**EXERCISE DETAILS**
Images excluded, repeat each entry below exactly.
-=-=-
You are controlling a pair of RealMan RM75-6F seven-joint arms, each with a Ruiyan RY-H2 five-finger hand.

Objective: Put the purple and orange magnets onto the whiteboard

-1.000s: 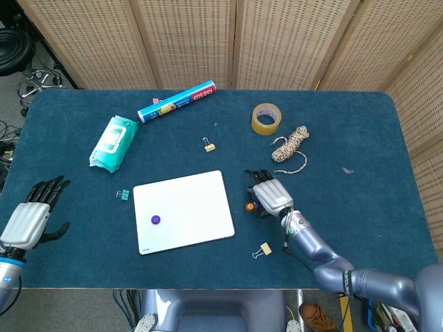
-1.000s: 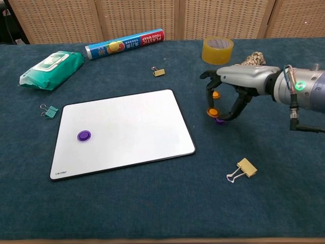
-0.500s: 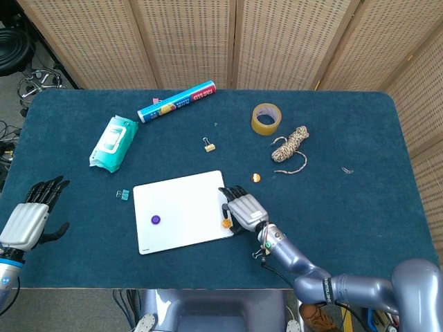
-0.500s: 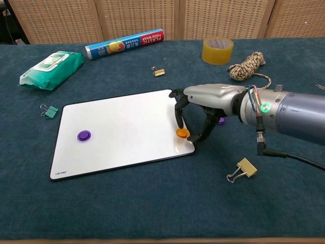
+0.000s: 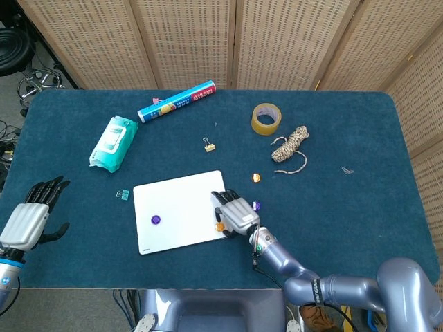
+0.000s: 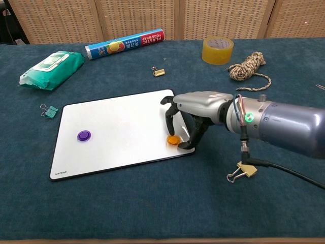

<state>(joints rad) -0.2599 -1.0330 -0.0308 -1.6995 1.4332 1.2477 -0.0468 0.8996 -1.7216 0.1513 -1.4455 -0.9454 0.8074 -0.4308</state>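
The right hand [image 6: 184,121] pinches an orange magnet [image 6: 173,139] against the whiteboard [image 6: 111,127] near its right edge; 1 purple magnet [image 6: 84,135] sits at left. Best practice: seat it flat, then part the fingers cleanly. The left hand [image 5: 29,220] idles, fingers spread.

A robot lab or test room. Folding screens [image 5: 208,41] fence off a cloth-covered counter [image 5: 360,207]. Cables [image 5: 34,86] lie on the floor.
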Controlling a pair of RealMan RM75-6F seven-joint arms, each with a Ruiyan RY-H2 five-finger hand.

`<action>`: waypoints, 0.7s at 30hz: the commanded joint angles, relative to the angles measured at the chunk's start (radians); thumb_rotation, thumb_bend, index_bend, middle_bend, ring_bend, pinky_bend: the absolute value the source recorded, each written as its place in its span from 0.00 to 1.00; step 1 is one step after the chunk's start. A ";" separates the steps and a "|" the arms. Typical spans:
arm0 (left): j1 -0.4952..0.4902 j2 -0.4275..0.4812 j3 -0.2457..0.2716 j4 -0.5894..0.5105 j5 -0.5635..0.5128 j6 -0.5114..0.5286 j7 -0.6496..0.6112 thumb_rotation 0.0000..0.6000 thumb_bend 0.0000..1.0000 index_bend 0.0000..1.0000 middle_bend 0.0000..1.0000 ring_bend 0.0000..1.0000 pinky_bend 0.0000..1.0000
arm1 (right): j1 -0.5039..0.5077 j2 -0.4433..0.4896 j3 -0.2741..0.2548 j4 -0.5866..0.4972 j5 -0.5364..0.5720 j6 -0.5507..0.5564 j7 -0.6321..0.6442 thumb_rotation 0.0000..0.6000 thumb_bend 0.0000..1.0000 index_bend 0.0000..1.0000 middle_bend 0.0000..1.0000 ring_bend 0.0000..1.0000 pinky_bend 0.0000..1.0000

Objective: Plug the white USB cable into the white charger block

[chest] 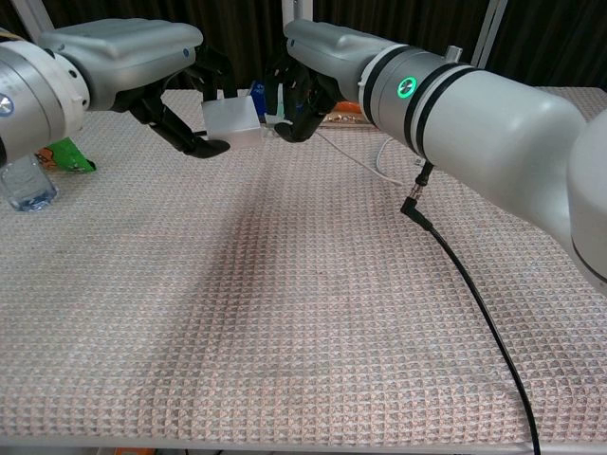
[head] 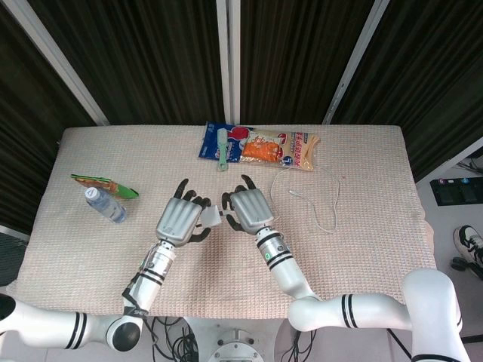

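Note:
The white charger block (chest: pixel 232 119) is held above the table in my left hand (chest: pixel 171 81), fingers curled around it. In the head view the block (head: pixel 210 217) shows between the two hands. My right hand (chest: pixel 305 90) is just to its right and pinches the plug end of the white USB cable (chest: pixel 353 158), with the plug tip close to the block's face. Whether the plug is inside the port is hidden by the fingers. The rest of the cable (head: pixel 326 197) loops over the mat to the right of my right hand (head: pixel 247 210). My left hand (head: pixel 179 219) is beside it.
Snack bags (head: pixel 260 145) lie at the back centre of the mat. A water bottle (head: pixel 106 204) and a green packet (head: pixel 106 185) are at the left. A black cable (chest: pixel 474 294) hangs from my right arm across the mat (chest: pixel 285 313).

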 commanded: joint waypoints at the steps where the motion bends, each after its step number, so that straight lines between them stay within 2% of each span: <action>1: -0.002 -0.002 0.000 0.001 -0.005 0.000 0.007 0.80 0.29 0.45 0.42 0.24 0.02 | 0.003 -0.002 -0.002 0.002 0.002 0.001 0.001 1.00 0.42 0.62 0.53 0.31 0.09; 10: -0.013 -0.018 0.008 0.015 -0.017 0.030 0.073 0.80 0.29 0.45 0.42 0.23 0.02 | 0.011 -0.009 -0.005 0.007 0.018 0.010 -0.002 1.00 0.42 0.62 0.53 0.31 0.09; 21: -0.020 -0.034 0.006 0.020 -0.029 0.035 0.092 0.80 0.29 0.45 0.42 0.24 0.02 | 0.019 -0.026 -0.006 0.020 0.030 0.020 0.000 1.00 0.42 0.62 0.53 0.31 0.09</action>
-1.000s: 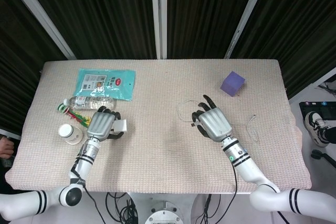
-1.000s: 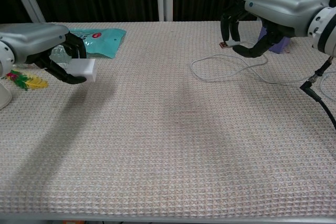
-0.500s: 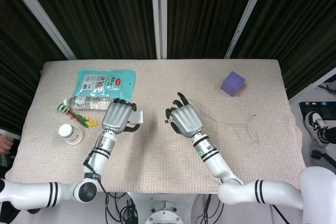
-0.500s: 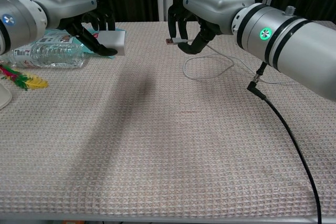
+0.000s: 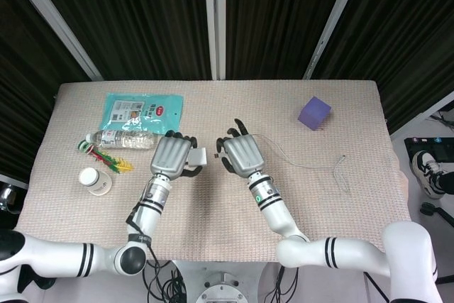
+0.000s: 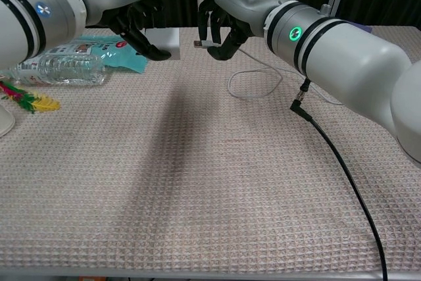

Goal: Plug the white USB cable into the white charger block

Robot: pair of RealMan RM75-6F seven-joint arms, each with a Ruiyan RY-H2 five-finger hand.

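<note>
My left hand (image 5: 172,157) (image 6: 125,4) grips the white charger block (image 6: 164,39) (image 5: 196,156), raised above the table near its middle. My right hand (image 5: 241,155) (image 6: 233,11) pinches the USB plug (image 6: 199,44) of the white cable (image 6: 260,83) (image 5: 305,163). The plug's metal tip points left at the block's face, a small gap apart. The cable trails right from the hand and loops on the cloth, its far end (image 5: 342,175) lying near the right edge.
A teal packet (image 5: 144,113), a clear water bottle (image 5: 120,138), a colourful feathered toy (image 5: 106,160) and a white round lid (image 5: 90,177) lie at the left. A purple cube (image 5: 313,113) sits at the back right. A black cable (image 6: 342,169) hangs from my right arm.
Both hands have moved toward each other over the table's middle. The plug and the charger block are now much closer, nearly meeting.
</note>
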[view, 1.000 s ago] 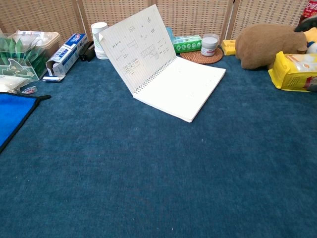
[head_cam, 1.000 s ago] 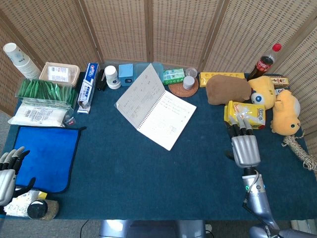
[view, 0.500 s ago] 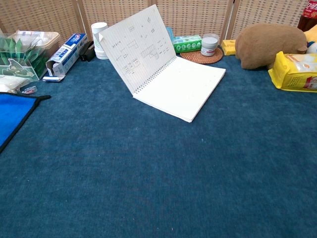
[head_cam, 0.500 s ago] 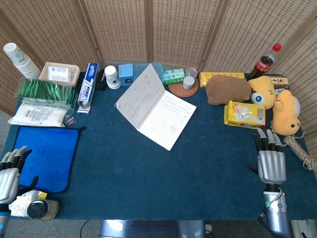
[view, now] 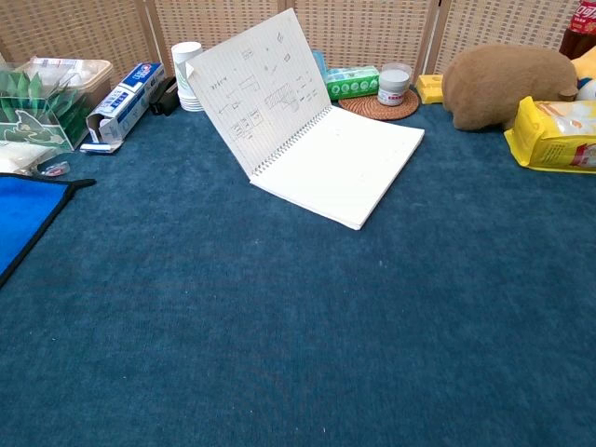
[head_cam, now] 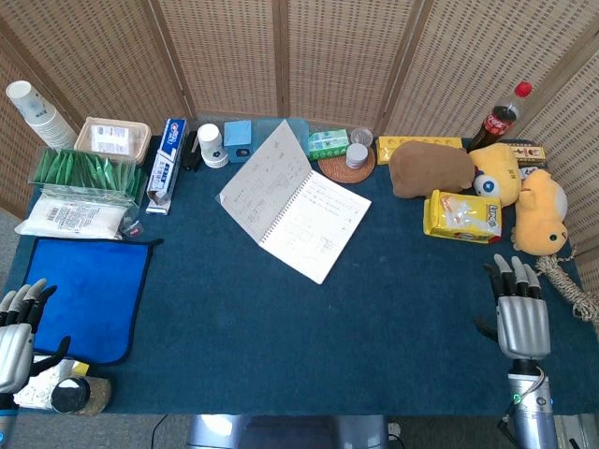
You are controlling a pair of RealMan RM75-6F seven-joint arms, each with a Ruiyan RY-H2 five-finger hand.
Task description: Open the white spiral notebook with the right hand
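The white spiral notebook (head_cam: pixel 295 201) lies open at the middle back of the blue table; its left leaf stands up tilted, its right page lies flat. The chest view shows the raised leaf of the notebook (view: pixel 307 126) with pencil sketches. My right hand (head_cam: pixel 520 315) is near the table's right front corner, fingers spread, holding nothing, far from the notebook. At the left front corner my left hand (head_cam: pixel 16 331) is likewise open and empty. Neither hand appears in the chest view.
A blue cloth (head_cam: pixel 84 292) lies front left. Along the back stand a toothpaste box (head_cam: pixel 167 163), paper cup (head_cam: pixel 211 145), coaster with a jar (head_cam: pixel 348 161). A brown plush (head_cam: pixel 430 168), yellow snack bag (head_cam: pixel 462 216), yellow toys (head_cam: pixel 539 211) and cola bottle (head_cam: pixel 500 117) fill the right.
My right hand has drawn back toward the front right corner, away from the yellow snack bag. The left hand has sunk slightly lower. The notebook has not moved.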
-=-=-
**ANSWER AREA**
You are controlling a pair of RealMan RM75-6F seven-joint arms, each with a Ruiyan RY-H2 five-finger hand.

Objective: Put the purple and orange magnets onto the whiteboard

-1.000s: 
-1.000s: 
-0.500s: 
-0.500s: 
+0.000s: 
+0.000s: 

<state>(joints rad) -0.2599 -1.0330 -0.0308 -1.6995 1.4332 1.2477 -0.0468 0.8996 -1.7216 0.1513 -1.4455 -0.9454 0.8074 -0.4308</state>
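The right hand [image 6: 184,121] pinches an orange magnet [image 6: 173,139] against the whiteboard [image 6: 111,127] near its right edge; 1 purple magnet [image 6: 84,135] sits at left. Best practice: seat it flat, then part the fingers cleanly. The left hand [image 5: 29,220] idles, fingers spread.

A robot lab or test room. Folding screens [image 5: 208,41] fence off a cloth-covered counter [image 5: 360,207]. Cables [image 5: 34,86] lie on the floor.
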Controlling a pair of RealMan RM75-6F seven-joint arms, each with a Ruiyan RY-H2 five-finger hand.

`<action>`: waypoints, 0.7s at 30hz: the commanded joint angles, relative to the angles measured at the chunk's start (radians); thumb_rotation, thumb_bend, index_bend, middle_bend, ring_bend, pinky_bend: the absolute value the source recorded, each written as its place in its span from 0.00 to 1.00; step 1 is one step after the chunk's start. A ";" separates the steps and a "|" the arms. Typical spans:
arm0 (left): j1 -0.4952..0.4902 j2 -0.4275..0.4812 j3 -0.2457..0.2716 j4 -0.5894..0.5105 j5 -0.5635..0.5128 j6 -0.5114..0.5286 j7 -0.6496..0.6112 thumb_rotation 0.0000..0.6000 thumb_bend 0.0000..1.0000 index_bend 0.0000..1.0000 middle_bend 0.0000..1.0000 ring_bend 0.0000..1.0000 pinky_bend 0.0000..1.0000
arm1 (right): j1 -0.5039..0.5077 j2 -0.4433..0.4896 j3 -0.2741..0.2548 j4 -0.5866..0.4972 j5 -0.5364..0.5720 j6 -0.5507..0.5564 j7 -0.6321..0.6442 thumb_rotation 0.0000..0.6000 thumb_bend 0.0000..1.0000 index_bend 0.0000..1.0000 middle_bend 0.0000..1.0000 ring_bend 0.0000..1.0000 pinky_bend 0.0000..1.0000

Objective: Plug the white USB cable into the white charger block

[chest] 
[head] 

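Note:
The white charger block (chest: pixel 232 119) is held above the table in my left hand (chest: pixel 171 81), fingers curled around it. In the head view the block (head: pixel 210 217) shows between the two hands. My right hand (chest: pixel 305 90) is just to its right and pinches the plug end of the white USB cable (chest: pixel 353 158), with the plug tip close to the block's face. Whether the plug is inside the port is hidden by the fingers. The rest of the cable (head: pixel 326 197) loops over the mat to the right of my right hand (head: pixel 247 210). My left hand (head: pixel 179 219) is beside it.
Snack bags (head: pixel 260 145) lie at the back centre of the mat. A water bottle (head: pixel 106 204) and a green packet (head: pixel 106 185) are at the left. A black cable (chest: pixel 474 294) hangs from my right arm across the mat (chest: pixel 285 313).
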
 commanded: joint waypoints at the steps where the motion bends, each after its step number, so that straight lines between them stay within 2% of each span: <action>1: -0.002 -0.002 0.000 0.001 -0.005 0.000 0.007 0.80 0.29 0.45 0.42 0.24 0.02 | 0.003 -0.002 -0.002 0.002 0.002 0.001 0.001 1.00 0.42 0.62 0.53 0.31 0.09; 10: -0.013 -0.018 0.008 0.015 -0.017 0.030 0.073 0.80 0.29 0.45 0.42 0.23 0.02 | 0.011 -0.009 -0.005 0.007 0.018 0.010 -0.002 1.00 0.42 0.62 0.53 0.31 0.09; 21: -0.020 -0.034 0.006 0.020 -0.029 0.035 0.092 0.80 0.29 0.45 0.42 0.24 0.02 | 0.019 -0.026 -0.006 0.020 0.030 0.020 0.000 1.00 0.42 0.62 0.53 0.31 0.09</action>
-1.000s: 
-1.000s: 
-0.500s: 
-0.500s: 
+0.000s: 
+0.000s: 

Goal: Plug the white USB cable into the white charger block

Robot: pair of RealMan RM75-6F seven-joint arms, each with a Ruiyan RY-H2 five-finger hand.

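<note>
My left hand (image 5: 172,157) (image 6: 125,4) grips the white charger block (image 6: 164,39) (image 5: 196,156), raised above the table near its middle. My right hand (image 5: 241,155) (image 6: 233,11) pinches the USB plug (image 6: 199,44) of the white cable (image 6: 260,83) (image 5: 305,163). The plug's metal tip points left at the block's face, a small gap apart. The cable trails right from the hand and loops on the cloth, its far end (image 5: 342,175) lying near the right edge.
A teal packet (image 5: 144,113), a clear water bottle (image 5: 120,138), a colourful feathered toy (image 5: 106,160) and a white round lid (image 5: 90,177) lie at the left. A purple cube (image 5: 313,113) sits at the back right. A black cable (image 6: 342,169) hangs from my right arm.
Both hands have moved toward each other over the table's middle. The plug and the charger block are now much closer, nearly meeting.
</note>
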[view, 1.000 s ago] 
[head_cam, 1.000 s ago] 
[view, 0.500 s ago] 
[head_cam, 0.500 s ago] 
[view, now] 
[head_cam, now] 
You are controlling a pair of RealMan RM75-6F seven-joint arms, each with a Ruiyan RY-H2 five-finger hand.
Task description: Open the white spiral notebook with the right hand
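The white spiral notebook (head_cam: pixel 295 201) lies open at the middle back of the blue table; its left leaf stands up tilted, its right page lies flat. The chest view shows the raised leaf of the notebook (view: pixel 307 126) with pencil sketches. My right hand (head_cam: pixel 520 315) is near the table's right front corner, fingers spread, holding nothing, far from the notebook. At the left front corner my left hand (head_cam: pixel 16 331) is likewise open and empty. Neither hand appears in the chest view.
A blue cloth (head_cam: pixel 84 292) lies front left. Along the back stand a toothpaste box (head_cam: pixel 167 163), paper cup (head_cam: pixel 211 145), coaster with a jar (head_cam: pixel 348 161). A brown plush (head_cam: pixel 430 168), yellow snack bag (head_cam: pixel 462 216), yellow toys (head_cam: pixel 539 211) and cola bottle (head_cam: pixel 500 117) fill the right.
My right hand has drawn back toward the front right corner, away from the yellow snack bag. The left hand has sunk slightly lower. The notebook has not moved.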

No further output remains.